» **TASK BRIEF**: Can you give all the records again without altering a single character?

── ENTRIES SUPPLIED

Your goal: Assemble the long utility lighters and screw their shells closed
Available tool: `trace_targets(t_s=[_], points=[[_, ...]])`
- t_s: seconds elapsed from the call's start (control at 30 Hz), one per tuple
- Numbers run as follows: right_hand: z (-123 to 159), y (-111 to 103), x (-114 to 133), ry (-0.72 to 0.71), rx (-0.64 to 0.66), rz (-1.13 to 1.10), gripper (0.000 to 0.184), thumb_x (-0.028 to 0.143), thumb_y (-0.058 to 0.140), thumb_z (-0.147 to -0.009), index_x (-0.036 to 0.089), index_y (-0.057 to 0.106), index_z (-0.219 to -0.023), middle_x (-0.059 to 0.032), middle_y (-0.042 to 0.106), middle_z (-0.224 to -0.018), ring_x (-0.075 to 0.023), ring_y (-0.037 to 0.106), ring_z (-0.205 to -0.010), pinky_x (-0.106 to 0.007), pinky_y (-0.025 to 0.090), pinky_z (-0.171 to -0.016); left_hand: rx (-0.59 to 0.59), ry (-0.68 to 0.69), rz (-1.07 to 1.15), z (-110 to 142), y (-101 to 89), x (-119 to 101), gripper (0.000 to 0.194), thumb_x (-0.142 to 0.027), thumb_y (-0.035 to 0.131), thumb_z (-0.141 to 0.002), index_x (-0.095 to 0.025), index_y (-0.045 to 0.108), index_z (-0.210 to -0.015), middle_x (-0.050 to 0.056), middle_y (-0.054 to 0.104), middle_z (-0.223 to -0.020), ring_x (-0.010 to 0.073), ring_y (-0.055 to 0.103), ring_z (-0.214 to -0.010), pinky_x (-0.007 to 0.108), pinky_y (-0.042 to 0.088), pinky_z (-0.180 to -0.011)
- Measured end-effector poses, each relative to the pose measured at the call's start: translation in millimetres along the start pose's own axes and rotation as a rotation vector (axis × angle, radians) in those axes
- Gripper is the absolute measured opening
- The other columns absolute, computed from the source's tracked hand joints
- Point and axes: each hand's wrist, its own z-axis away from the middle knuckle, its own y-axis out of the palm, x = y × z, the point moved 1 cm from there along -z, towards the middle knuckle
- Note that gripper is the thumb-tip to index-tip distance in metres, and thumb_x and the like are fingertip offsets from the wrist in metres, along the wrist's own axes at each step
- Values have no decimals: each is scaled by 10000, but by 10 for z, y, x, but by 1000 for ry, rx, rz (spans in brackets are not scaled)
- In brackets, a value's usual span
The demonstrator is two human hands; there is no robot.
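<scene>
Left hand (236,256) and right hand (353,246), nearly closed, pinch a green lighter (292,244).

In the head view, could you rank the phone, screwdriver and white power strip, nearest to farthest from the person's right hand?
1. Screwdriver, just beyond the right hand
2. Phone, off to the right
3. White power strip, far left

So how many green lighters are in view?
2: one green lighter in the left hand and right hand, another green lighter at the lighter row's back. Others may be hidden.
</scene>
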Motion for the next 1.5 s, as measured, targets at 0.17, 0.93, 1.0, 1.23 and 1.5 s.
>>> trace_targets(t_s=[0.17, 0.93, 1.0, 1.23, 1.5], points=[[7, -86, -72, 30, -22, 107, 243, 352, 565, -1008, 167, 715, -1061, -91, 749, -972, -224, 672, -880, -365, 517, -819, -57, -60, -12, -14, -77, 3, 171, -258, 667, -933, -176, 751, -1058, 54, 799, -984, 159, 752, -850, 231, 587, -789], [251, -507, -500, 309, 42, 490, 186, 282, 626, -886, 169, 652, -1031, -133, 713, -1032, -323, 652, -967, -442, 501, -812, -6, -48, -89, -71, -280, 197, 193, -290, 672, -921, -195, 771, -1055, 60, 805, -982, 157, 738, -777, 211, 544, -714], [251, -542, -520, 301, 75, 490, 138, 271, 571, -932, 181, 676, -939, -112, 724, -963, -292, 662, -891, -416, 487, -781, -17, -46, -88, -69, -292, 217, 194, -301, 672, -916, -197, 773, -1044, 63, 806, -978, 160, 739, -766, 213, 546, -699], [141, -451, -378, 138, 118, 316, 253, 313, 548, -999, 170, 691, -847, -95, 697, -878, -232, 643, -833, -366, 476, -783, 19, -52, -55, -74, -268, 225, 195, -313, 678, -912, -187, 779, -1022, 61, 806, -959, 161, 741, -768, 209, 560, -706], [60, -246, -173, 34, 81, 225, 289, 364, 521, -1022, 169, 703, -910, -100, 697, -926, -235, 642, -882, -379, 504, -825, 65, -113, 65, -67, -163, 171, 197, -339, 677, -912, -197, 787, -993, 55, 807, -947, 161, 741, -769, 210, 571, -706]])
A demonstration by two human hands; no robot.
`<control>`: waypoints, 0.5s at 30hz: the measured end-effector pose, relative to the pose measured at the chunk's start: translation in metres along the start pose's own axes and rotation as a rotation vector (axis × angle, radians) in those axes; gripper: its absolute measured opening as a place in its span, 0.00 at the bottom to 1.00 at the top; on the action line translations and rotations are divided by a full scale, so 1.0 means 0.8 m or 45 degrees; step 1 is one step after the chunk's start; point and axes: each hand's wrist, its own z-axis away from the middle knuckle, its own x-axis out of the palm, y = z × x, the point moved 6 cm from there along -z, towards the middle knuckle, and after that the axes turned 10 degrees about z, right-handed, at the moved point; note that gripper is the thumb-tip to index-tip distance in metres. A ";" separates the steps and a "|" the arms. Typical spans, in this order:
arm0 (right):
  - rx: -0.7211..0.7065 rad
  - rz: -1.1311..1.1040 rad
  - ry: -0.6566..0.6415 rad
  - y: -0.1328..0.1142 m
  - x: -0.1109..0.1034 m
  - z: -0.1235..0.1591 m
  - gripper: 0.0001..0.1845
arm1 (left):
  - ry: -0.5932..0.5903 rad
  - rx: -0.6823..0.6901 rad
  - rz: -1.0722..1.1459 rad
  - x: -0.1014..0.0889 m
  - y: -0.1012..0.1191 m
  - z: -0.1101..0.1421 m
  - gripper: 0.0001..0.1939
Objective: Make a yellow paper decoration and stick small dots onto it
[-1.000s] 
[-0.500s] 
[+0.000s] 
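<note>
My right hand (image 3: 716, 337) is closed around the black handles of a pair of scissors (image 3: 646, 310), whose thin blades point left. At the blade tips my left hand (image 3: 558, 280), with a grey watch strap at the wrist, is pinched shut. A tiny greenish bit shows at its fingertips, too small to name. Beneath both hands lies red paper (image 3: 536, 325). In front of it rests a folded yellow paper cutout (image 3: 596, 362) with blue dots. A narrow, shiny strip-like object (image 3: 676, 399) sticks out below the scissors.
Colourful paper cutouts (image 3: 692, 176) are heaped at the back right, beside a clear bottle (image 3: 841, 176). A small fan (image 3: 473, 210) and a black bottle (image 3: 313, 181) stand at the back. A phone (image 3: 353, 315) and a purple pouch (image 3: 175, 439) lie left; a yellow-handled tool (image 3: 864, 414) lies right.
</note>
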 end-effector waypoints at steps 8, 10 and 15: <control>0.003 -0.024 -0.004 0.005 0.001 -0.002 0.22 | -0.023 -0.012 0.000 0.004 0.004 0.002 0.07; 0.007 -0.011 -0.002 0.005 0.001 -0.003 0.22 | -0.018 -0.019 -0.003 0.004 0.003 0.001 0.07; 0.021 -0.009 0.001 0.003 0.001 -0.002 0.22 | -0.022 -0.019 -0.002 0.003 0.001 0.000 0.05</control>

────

» **FINISHED EXERCISE**:
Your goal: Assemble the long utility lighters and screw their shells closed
Available tool: `trace_targets(t_s=[_], points=[[_, ...]])`
- t_s: seconds elapsed from the call's start (control at 30 Hz), one per tuple
- Numbers run as follows: right_hand: z (-123 to 159), y (-111 to 103), x (-114 to 133), ry (-0.72 to 0.71), rx (-0.64 to 0.66), rz (-1.13 to 1.10), gripper (0.000 to 0.184), thumb_x (-0.028 to 0.143), thumb_y (-0.058 to 0.140), thumb_z (-0.147 to -0.009), index_x (-0.036 to 0.089), index_y (-0.057 to 0.106), index_z (-0.219 to -0.023), middle_x (-0.059 to 0.032), middle_y (-0.042 to 0.106), middle_z (-0.224 to -0.018), ring_x (-0.075 to 0.023), ring_y (-0.037 to 0.106), ring_z (-0.205 to -0.010), pinky_x (-0.106 to 0.007), pinky_y (-0.025 to 0.090), pinky_z (-0.171 to -0.016); left_hand: rx (-0.59 to 0.59), ry (-0.68 to 0.69), rz (-1.07 to 1.15), z (-110 to 142), y (-101 to 89), x (-119 to 101), gripper (0.000 to 0.194), thumb_x (-0.142 to 0.027), thumb_y (-0.035 to 0.131), thumb_z (-0.141 to 0.002), index_x (-0.095 to 0.025), index_y (-0.045 to 0.108), index_z (-0.210 to -0.015), middle_x (-0.050 to 0.056), middle_y (-0.054 to 0.104), middle_z (-0.223 to -0.020), ring_x (-0.010 to 0.073), ring_y (-0.055 to 0.103), ring_z (-0.214 to -0.010), pinky_x (-0.007 to 0.108), pinky_y (-0.042 to 0.088), pinky_z (-0.180 to -0.011)
- Measured end-effector poses, each relative to the pose measured at the call's start: translation in millimetres along the start pose's own axes and rotation as a rotation vector (axis × angle, radians) in those axes
- Gripper is the absolute measured opening
- The other columns absolute, computed from the source's tracked hand joints
- Point and axes: each hand's wrist, its own z-axis away from the middle knuckle, its own y-axis out of the palm, x = y × z, the point moved 1 cm from there along -z, towards the middle knuckle
- Note that gripper is the thumb-tip to index-tip distance in metres, and thumb_x and the like are fingertip offsets from the wrist in metres, along the wrist's own axes at each step
- Values have no decimals: each is scaled by 10000, but by 10 for z, y, x, but by 1000 for ry, rx, rz (spans in brackets are not scaled)
- In brackets, a value's usual span
The demonstrator is two human hands; there is no robot.
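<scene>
Left hand (236,256) and right hand (353,246), nearly closed, pinch a green lighter (292,244).

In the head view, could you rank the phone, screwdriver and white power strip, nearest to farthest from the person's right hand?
1. Screwdriver, just beyond the right hand
2. Phone, off to the right
3. White power strip, far left

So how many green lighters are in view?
2: one green lighter in the left hand and right hand, another green lighter at the lighter row's back. Others may be hidden.
</scene>
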Motion for the next 1.5 s, as measured, targets at 0.17, 0.93, 1.0, 1.23 and 1.5 s.
>>> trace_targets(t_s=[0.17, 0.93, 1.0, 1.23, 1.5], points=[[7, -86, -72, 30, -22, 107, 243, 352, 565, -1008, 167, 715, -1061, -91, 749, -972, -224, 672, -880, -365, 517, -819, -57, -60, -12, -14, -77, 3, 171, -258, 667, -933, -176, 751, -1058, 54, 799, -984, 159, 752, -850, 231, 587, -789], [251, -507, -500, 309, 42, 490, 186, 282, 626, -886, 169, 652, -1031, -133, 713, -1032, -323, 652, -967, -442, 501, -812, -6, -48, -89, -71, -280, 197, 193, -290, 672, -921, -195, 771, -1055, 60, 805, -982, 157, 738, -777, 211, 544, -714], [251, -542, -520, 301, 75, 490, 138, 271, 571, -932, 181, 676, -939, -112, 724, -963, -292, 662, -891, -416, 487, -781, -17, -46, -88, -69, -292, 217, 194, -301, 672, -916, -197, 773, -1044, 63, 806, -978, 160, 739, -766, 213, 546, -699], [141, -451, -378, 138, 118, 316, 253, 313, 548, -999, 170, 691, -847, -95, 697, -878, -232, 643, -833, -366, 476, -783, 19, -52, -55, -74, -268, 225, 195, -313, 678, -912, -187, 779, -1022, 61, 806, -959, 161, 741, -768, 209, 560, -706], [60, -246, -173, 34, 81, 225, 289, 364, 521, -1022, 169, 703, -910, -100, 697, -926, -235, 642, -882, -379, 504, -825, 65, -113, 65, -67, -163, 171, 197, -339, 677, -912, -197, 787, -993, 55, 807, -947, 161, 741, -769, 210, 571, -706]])
A demonstration by two human hands; no robot.
`<control>`: waypoints, 0.5s at 30hz: the measured end-effector pose, relative to the pose measured at the chunk's start: translation in metres along the start pose's own axes and rotation as a rotation vector (axis × angle, radians) in those axes; gripper: its absolute measured opening as a place in its span, 0.00 at the bottom to 1.00 at the top; on the action line translations and rotations are divided by a full scale, so 1.0 means 0.8 m or 45 degrees; step 1 is one step after the chunk's start; point and axes: each hand's wrist, its own z-axis away from the middle knuckle, its own x-axis out of the palm, y = z × x, the point moved 6 cm from there along -z, towards the middle knuckle, and after that the axes turned 10 degrees about z, right-handed, at the moved point; note that gripper is the thumb-tip to index-tip distance in metres. A ";" separates the steps and a "|" the arms. Typical spans, in this order:
arm0 (right):
  - rx: -0.7211..0.7065 rad
  - rz: -1.1311..1.1040 rad
  - ry: -0.6566..0.6415 rad
  - y: -0.1328..0.1142 m
  - x: -0.1109..0.1034 m
  - z: -0.1235..0.1591 m
  - gripper: 0.0001..0.1845
arm1 (left):
  - ry: -0.5932..0.5903 rad
  - rx: -0.6823..0.6901 rad
  - rz: -1.0722..1.1459 rad
  - x: -0.1014..0.0889 m
  - y: -0.1012..0.1191 m
  - z: -0.1101..0.1421 m
  - gripper: 0.0001..0.1939
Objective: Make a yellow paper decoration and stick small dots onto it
[-1.000s] 
[-0.500s] 
[+0.000s] 
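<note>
My right hand (image 3: 716, 337) is closed around the black handles of a pair of scissors (image 3: 646, 310), whose thin blades point left. At the blade tips my left hand (image 3: 558, 280), with a grey watch strap at the wrist, is pinched shut. A tiny greenish bit shows at its fingertips, too small to name. Beneath both hands lies red paper (image 3: 536, 325). In front of it rests a folded yellow paper cutout (image 3: 596, 362) with blue dots. A narrow, shiny strip-like object (image 3: 676, 399) sticks out below the scissors.
Colourful paper cutouts (image 3: 692, 176) are heaped at the back right, beside a clear bottle (image 3: 841, 176). A small fan (image 3: 473, 210) and a black bottle (image 3: 313, 181) stand at the back. A phone (image 3: 353, 315) and a purple pouch (image 3: 175, 439) lie left; a yellow-handled tool (image 3: 864, 414) lies right.
</note>
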 end-effector waypoints at steps 8, 10 and 15: <control>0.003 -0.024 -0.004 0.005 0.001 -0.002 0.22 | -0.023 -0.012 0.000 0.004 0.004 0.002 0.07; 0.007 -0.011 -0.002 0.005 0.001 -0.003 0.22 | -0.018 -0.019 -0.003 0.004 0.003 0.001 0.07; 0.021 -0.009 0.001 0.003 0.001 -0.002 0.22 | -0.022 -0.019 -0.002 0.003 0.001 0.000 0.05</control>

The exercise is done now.